Guimarães disse que o então juiz do município de Montanha, Eduardo de Oliveira, ao tomar seu primeiro depoimento, em 21 de agosto de 1990, mudou a descrição que ele fez de Rainha. Teria resultado dessa interferência do juiz, segundo Guimarães, a descrição de Rainha como um homem de rosto redondo, sem barba e sem bigode, mais ou menos gordo e de cabelos cacheados.

Irregularidade
Uma irregularidade contribuiu para a ameaça da defesa de pedir a nulidade do julgamento: depois de depor, a testemunha de acusação Jurandir Mendes voltou para a sala onde se encontravam outras duas testemunhas contrárias a Rainha, José Jorge Guimarães e Rubens Pagotto.
Pagotto se dirigiu ao plenário, mas a Folha viu Mendes na mesma sala em que Guimarães aguardava, sob guarda de dois PMs.
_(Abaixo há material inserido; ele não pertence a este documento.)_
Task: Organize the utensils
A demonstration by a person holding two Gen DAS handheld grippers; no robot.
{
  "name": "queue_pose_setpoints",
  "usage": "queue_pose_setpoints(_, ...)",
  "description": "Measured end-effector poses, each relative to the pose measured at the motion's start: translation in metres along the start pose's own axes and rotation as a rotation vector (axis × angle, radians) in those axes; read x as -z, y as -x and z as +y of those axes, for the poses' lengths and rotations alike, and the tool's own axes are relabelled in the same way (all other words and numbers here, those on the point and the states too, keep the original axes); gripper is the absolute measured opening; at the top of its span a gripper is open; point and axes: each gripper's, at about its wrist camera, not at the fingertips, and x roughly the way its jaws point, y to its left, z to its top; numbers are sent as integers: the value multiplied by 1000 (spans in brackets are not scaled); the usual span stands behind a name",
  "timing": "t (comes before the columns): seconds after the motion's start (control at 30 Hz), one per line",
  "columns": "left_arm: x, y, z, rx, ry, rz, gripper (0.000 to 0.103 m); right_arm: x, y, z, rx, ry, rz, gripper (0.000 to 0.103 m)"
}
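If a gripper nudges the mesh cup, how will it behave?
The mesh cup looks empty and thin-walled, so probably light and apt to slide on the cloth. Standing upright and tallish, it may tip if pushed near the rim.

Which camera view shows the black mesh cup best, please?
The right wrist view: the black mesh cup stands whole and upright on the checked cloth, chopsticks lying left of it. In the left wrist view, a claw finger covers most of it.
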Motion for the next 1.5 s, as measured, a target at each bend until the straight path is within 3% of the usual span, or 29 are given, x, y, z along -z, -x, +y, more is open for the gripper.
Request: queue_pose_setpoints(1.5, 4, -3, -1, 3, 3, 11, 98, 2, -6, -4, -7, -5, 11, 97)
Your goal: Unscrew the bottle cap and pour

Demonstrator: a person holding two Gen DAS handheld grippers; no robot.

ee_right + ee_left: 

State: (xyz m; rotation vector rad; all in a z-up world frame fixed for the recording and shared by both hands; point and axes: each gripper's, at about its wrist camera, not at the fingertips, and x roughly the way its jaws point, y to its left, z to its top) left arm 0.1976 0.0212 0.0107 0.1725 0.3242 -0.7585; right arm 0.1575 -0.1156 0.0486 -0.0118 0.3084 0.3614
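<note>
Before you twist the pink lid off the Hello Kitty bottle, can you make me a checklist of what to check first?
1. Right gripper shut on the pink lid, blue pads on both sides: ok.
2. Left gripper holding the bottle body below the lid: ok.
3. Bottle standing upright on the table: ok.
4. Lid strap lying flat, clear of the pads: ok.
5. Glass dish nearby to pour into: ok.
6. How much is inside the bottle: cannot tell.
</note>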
As testemunhas ficaram pelo menos meia hora juntos, das 11h20 até as 11h50. Isso é proibido pelo Código de Processo Penal, para que uma testemunha não tome conhecimento do que a outra disse.
Mendes e Guimarães só foram separados quando um dos advogados de defesa alertou o oficial de justiça, que providenciou a transferência de Mendes.
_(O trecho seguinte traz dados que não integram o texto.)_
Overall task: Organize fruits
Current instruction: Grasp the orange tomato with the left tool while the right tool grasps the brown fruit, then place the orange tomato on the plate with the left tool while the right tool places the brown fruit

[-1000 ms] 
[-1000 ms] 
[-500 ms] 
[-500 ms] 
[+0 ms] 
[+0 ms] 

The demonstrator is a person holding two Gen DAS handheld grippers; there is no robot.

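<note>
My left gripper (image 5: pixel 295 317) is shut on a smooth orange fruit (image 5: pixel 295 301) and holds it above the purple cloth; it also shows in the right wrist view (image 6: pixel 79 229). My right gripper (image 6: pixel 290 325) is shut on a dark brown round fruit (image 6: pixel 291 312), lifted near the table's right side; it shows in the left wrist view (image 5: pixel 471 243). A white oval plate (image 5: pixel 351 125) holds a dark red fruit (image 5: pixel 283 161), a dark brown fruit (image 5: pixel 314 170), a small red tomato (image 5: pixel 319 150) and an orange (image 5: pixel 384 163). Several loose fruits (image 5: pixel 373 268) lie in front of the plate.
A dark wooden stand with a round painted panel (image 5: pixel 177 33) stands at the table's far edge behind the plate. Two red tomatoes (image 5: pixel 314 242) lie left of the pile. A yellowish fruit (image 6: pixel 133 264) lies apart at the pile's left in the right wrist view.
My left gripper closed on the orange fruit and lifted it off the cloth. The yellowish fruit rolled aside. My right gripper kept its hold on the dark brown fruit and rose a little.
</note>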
"Isso já é, por si, caso de nulidade absoluta desse julgamento. Se o júri for favorável, não vou pedir nada, mas, se for adverso, vou pensar na situação", afirmou um dos advogados de Rainha, Luiz Eduardo Greenhalgh.
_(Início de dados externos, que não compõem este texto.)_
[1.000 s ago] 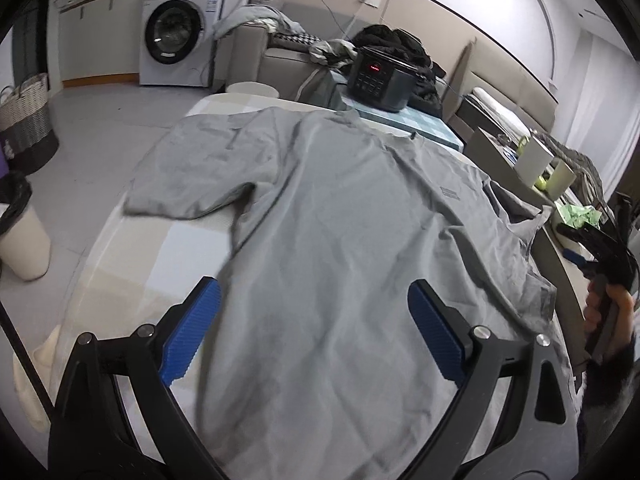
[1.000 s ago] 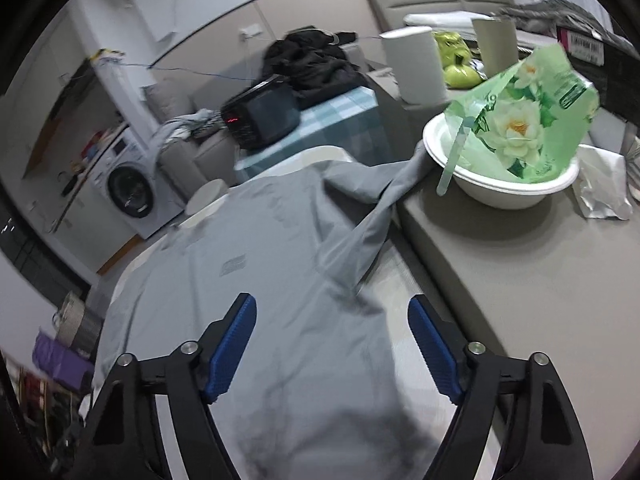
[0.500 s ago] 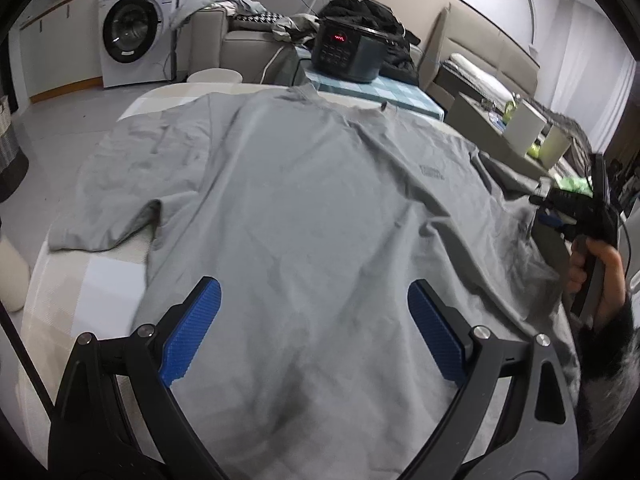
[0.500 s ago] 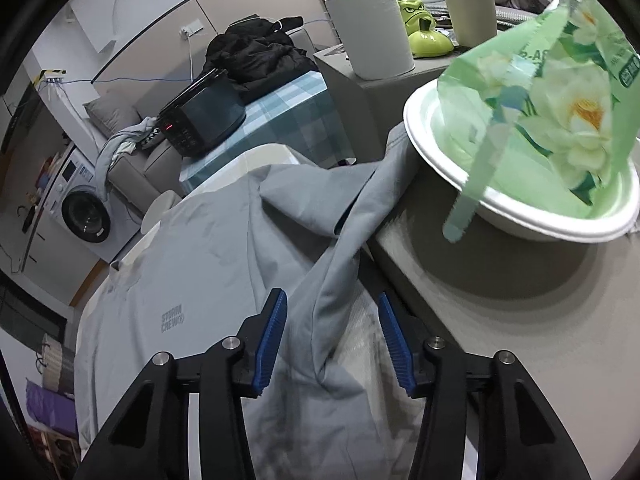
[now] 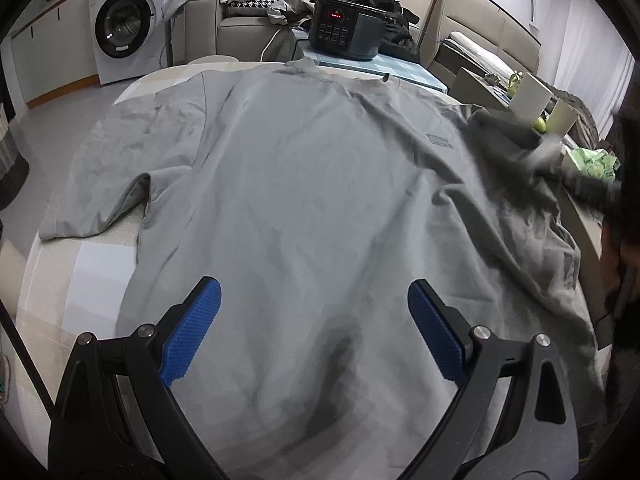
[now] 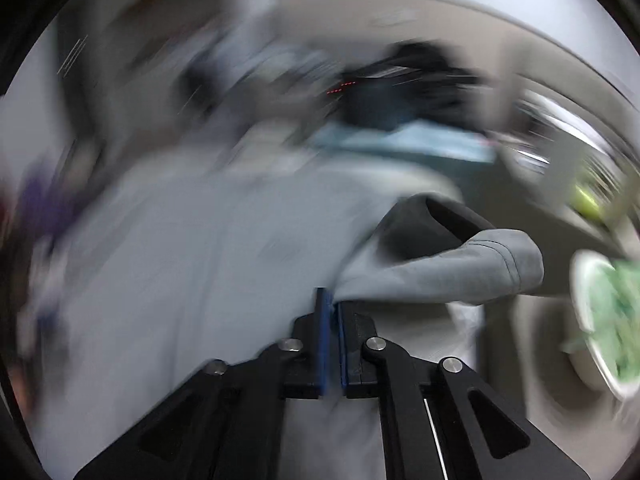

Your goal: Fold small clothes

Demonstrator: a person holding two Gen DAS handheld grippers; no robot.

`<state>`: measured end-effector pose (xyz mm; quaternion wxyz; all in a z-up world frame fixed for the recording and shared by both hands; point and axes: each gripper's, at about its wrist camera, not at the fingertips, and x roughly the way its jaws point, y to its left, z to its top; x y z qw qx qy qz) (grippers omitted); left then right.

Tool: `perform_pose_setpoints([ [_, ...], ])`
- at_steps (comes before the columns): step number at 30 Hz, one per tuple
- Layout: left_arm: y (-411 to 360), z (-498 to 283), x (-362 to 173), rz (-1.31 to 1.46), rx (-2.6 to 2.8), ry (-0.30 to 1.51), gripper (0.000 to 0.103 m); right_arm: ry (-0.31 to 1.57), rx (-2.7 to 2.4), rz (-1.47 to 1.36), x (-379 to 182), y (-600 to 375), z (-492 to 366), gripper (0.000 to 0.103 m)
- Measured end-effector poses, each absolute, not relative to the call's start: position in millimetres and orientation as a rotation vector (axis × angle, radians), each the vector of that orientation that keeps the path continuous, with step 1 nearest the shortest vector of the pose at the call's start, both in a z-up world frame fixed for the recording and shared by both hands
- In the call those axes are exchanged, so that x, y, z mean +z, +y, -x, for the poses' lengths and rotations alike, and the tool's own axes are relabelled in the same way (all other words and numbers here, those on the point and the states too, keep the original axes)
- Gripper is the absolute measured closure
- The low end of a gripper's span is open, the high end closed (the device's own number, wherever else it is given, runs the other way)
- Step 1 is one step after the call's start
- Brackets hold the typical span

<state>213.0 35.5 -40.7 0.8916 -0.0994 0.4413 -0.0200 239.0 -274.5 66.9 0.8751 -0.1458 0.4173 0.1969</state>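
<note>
A grey T-shirt [image 5: 312,184] lies spread flat on a pale checked table, collar at the far end. My left gripper [image 5: 314,320] hovers open over the shirt's lower body, its blue pads wide apart with nothing between them. In the blurred right wrist view my right gripper [image 6: 331,308] is shut on the shirt's right sleeve [image 6: 460,268], which lifts off the table and drapes over the pads with its hem showing. In the left wrist view the right gripper [image 5: 580,184] is a dark blur at the shirt's right sleeve, held by a hand.
A black cooker [image 5: 346,28] with red digits stands beyond the collar on a blue checked cloth. A white bowl with a green bag [image 6: 600,312] sits on the grey side table at right. A washing machine [image 5: 124,32] and a sofa are at the back.
The right gripper's jaws closed on the right sleeve, then rolled and swung, lifting the sleeve. The left gripper came closer and lower over the shirt, staying open.
</note>
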Motion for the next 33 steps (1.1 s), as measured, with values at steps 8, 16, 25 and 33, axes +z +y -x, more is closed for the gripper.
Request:
perform_pose_setpoints([
  [8,12.9,-246.2,-19.0,0.279,-0.146,0.881,0.009,0.958,0.343,0.262,47.5,-293.7,-210.4,0.073],
  [16,-66.4,-350.8,-19.7,0.400,-0.419,0.965,0.011,0.896,0.173,0.039,60.5,-330.3,-185.2,0.056],
  [25,-151.2,-452.8,-51.7,0.401,-0.518,1.103,0.039,0.848,0.107,-0.086,73.3,-358.1,-155.7,0.056],
  [33,-182.0,-466.8,-50.5,0.296,-0.529,1.076,0.103,0.838,0.088,-0.103,76.4,-373.6,-155.8,0.056],
])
No segundo dia do julgamento, iniciado anteontem, a defesa reclamou muito da atuação do juiz Ronaldo Gonçalves de Sousa. O juiz interferia na formulação das perguntas e, às vezes, adiantava respostas para as testemunhas.
Quando o jurado Ilias Fernandes Cardoso dos Santos perguntou, por exemplo, a José Jorge Guimarães se ele poderia descrever o homem que transportara no caminhão, o juiz respondeu: "Mas ele já disse que era Rainha!" A defesa protestou.
A defesa também queria, baseada no artigo 467 do Código de Processo Penal e alegando jurisprudência favorável, dirigir perguntas diretamente às testemunhas de acusação. O juiz não permitiu. Das três testemunhas de acusação, nenhuma afirmou ter visto Rainha no local e no dia do crime, 5 de junho de 1989, no Espírito Santo. José Jorge Guimarães, a principal delas, disse ter visto Rainha na antevéspera das mortes, 3 de junho.
A testemunha Jurandir Mendes disse que ouviu falar da presença de Rainha no local do crime, mas que só o reconheceu um ano depois, ao vê-lo na televisão, como um dos invasores.
Houve muitas contradições entre os depoimentos das testemunhas de acusação. Guimarães, por exemplo, disse que conheceu Mendes horas antes do julgamento. Mendes disse que conheceu Guimarães há três meses.
Duas testemunhas apresentadas pela defesa, os vereadores Narcílio Andrade (PMDB-CE) e Átila Bezerra (PSC-CE), disseram ter visto Rainha na fazenda São Joaquim, no Ceará, no dia 5 de junho de 1989, quando ocorreram as mortes no Espírito Santo.
Andrade e Bezerra relataram que, à época, Rainha participara de uma ocupação à fazenda. A Câmara de Vereadores de Fortaleza nomeou, no dia 31 de maio de 1989, (quarta-feira), uma comissão para visitar a fazenda. A visita aconteceu no dia 5 de junho.
Os dois vereadores retificaram declarações anteriores em que, por escrito, afirmaram ter tomado conhecimento da presença de Rainha no Ceará um pouco antes, no dia 27 de maio. Isso certamente será usado pela acusação para questionar a credibilidade das testemunhas diante do júri.
A acusação apontou contradição nos depoimentos dos dois a respeito do encontro deles com advogados de defesa. Embora os dois vereadores dividam um quarto no hotel, só Bezerra disse saber da presença dos advogados de defesa no mesmo hotel. Andrade disse desconhecer o fato.
A terceira testemunha a ser ouvida, o deputado estadual Eudoro Santana (PSB-CE), disse que viu Rainha no Ceará nos dias 30 e 31 de maio, 3, 7 ou 8 de junho, ou seja, dias antes e dias depois do crime. O depoimento de Santana contradiz diretamente o da testemunha de acusação José Jorge Guimarães, o Zé do Coco, que afirma ter transportado Rainha na noite de 3 para 4 de junho.